Zerynth S.p.A.
- Industry: Industrial Internet of Things, Artificial Intelligence
- Founded: 2015
- Founders: Daniele Mazzei, Giacomo Baldi, Gabriele Montelisciani
- Headquarters: Pisa, Italy
- Area served: Global
- Key people: Gabriele Montelisciani (CEO)
- Products: Zerynth Platform
- Website: www.zerynth.com

= Zerynth =

Italian technology company

Zerynth S.p.A. is an Italian technology company that develops hardware–software–cloud solutions for the Industrial Internet of Things (IIoT), and Artificial Intelligence (AI) in manufacturing. Founded in 2015 and headquartered in Pisa, Italy, the company enables manufacturing firms — particularly small and medium-sized enterprises (SMEs) — to digitize production processes, connect modern and legacy machinery, and implement monitoring, predictive maintenance, and energy optimization applications.

== History ==
Zerynth was established in 2015 as a spin-off project focused on simplifying embedded programming for IoT applications. Over the years, the company evolved toward industrial digitization, combining hardware connectivity with data analytics and AI-driven insights. Headquartered in Pisa, Zerynth operates in the industrial technology cluster of Tuscany and collaborates with various Italian and international manufacturing firms.
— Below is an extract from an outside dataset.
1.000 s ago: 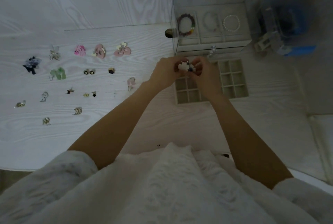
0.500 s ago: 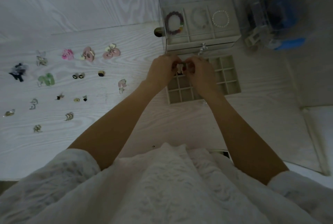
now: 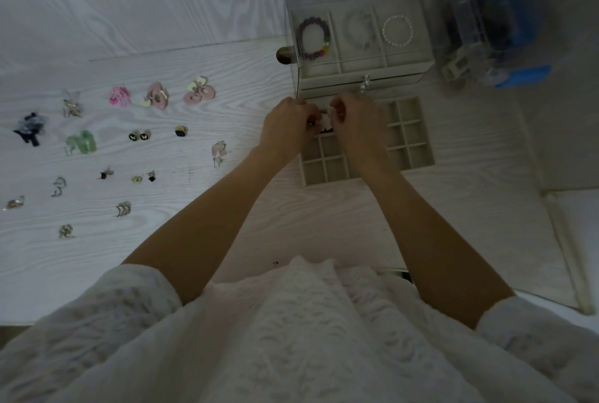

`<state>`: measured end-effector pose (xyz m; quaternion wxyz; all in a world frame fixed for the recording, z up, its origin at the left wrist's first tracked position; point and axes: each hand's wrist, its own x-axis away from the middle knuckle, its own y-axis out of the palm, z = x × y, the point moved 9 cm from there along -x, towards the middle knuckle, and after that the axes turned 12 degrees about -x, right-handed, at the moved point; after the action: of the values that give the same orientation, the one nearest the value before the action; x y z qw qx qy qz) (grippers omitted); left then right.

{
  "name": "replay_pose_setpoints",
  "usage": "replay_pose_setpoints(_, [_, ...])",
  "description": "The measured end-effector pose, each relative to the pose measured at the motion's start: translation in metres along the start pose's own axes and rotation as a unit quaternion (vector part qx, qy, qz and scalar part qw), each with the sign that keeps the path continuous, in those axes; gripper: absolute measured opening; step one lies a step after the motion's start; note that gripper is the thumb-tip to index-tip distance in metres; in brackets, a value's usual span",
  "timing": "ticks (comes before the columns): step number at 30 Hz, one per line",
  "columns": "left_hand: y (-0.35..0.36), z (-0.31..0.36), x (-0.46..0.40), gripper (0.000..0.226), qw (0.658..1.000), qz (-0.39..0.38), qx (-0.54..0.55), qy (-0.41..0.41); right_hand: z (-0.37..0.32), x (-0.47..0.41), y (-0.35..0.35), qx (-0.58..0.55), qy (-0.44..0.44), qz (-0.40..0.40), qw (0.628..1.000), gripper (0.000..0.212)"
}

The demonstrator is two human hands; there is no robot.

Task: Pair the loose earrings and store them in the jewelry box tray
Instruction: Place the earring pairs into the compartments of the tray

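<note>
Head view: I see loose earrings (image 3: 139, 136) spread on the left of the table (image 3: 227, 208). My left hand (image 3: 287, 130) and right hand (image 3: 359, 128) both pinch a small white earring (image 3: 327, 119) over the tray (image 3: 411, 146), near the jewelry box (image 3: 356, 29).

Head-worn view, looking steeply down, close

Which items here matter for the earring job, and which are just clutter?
Job: white earring pinched between left hand and right hand; compartment tray; loose earrings on table.
Lying about: bracelets in clear box; blue container.
</note>
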<state>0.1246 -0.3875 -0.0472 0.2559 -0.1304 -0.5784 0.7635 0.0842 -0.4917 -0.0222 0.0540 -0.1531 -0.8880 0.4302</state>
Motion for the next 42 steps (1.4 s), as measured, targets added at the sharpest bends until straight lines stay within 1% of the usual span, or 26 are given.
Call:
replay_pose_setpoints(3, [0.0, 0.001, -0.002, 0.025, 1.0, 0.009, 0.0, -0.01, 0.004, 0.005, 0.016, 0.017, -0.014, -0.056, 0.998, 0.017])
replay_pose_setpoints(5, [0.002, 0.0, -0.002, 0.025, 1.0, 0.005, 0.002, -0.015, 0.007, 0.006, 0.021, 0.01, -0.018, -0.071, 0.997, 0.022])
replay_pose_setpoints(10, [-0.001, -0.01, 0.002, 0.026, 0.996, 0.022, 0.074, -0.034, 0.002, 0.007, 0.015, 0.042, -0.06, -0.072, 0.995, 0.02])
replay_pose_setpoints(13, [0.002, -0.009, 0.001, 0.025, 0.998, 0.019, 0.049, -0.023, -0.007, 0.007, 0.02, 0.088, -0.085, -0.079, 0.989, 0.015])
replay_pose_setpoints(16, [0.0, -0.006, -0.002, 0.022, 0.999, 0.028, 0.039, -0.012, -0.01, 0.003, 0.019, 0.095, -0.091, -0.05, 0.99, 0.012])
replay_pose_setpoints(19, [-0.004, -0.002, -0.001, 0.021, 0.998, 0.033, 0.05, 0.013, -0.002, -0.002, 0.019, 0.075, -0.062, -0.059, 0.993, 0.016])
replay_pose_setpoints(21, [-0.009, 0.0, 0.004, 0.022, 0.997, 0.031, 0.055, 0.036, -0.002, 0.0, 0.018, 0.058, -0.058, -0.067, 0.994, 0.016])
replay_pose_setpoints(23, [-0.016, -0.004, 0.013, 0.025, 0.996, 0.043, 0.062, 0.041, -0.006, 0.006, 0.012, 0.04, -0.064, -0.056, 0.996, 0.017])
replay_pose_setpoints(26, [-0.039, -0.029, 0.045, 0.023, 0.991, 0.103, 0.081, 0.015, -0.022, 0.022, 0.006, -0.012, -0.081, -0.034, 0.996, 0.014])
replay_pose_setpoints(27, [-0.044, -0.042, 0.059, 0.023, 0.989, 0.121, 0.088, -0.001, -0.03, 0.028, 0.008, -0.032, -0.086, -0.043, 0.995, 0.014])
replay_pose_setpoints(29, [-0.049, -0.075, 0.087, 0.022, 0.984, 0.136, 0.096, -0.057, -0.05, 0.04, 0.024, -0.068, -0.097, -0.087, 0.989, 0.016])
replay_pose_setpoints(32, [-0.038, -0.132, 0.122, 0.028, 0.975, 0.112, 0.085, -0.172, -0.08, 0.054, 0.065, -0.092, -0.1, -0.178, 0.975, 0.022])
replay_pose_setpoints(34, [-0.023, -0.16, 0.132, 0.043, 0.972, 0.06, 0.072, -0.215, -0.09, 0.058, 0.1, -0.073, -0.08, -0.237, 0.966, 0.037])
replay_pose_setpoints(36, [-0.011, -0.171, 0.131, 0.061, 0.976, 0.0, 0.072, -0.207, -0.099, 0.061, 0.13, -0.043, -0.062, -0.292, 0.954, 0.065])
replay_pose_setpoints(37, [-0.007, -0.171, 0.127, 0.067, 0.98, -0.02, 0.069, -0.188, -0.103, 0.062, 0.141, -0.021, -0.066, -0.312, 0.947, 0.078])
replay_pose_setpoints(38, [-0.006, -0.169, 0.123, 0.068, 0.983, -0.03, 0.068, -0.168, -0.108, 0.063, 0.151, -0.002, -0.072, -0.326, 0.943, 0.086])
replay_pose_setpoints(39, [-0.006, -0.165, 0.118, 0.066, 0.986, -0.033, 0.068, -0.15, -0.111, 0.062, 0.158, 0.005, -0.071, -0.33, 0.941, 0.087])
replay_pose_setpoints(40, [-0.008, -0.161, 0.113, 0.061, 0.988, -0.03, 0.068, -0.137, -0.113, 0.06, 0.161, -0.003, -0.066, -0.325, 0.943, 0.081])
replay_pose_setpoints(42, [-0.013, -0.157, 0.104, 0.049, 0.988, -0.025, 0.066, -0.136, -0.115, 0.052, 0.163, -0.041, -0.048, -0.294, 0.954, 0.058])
In November 2022, Zerynth completed a €5.3 million Series A funding round led by United Ventures, bringing its total funding to approximately €7.3 million.

== Technology and Platform ==
The Zerynth Platform is an integrated system that combines edge devices, cloud infrastructure, and software tools for managing and analyzing industrial data. It allows manufacturers to collect data from any machine — whether new or legacy — and transform it into actionable insights.
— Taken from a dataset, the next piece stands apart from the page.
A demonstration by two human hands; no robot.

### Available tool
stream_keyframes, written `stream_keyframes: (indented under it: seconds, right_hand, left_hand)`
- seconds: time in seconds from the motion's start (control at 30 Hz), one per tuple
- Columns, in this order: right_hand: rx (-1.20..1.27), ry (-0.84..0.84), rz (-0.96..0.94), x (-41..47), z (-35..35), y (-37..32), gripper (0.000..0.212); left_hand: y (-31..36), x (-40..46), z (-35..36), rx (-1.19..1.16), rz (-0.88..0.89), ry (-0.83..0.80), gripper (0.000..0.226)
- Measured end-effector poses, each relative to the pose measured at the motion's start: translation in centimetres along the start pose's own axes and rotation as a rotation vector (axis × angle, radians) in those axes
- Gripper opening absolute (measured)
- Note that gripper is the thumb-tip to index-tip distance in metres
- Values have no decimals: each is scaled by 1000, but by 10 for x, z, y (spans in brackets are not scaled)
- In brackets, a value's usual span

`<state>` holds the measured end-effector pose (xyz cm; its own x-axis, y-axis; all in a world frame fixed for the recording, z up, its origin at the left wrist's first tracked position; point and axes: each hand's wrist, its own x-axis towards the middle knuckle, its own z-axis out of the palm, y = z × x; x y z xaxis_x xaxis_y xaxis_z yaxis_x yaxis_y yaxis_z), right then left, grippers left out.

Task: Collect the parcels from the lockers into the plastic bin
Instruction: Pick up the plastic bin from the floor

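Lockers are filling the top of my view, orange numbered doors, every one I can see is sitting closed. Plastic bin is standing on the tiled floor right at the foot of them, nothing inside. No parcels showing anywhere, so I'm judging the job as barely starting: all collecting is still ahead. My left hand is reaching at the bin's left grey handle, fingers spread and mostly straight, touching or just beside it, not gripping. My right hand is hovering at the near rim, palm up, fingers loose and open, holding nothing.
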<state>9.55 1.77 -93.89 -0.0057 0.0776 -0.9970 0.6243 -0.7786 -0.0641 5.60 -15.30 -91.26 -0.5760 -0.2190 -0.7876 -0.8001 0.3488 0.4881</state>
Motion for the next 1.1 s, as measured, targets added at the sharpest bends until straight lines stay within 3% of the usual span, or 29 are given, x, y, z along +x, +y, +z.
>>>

Its main components include:
- Zerynth Edge Devices, which acquire and preprocess data directly from machines and production lines.
- The Zerynth Core, which provides device management, configuration, and connectivity services, including the Zerynth Device Manager, a No-Code Configurator, and a comprehensive set of APIs for ERP, MES, and BI system integration.
- A suite of Manufacturing Intelligence Apps, dedicated to production monitoring, energy consumption analysis, maintenance management, and machine control.
- The Zerynth Copilot, an AI-based virtual assistant integrated into the platform that helps users interpret production data, receive proactive alerts, and generate insights for decision-making in real time.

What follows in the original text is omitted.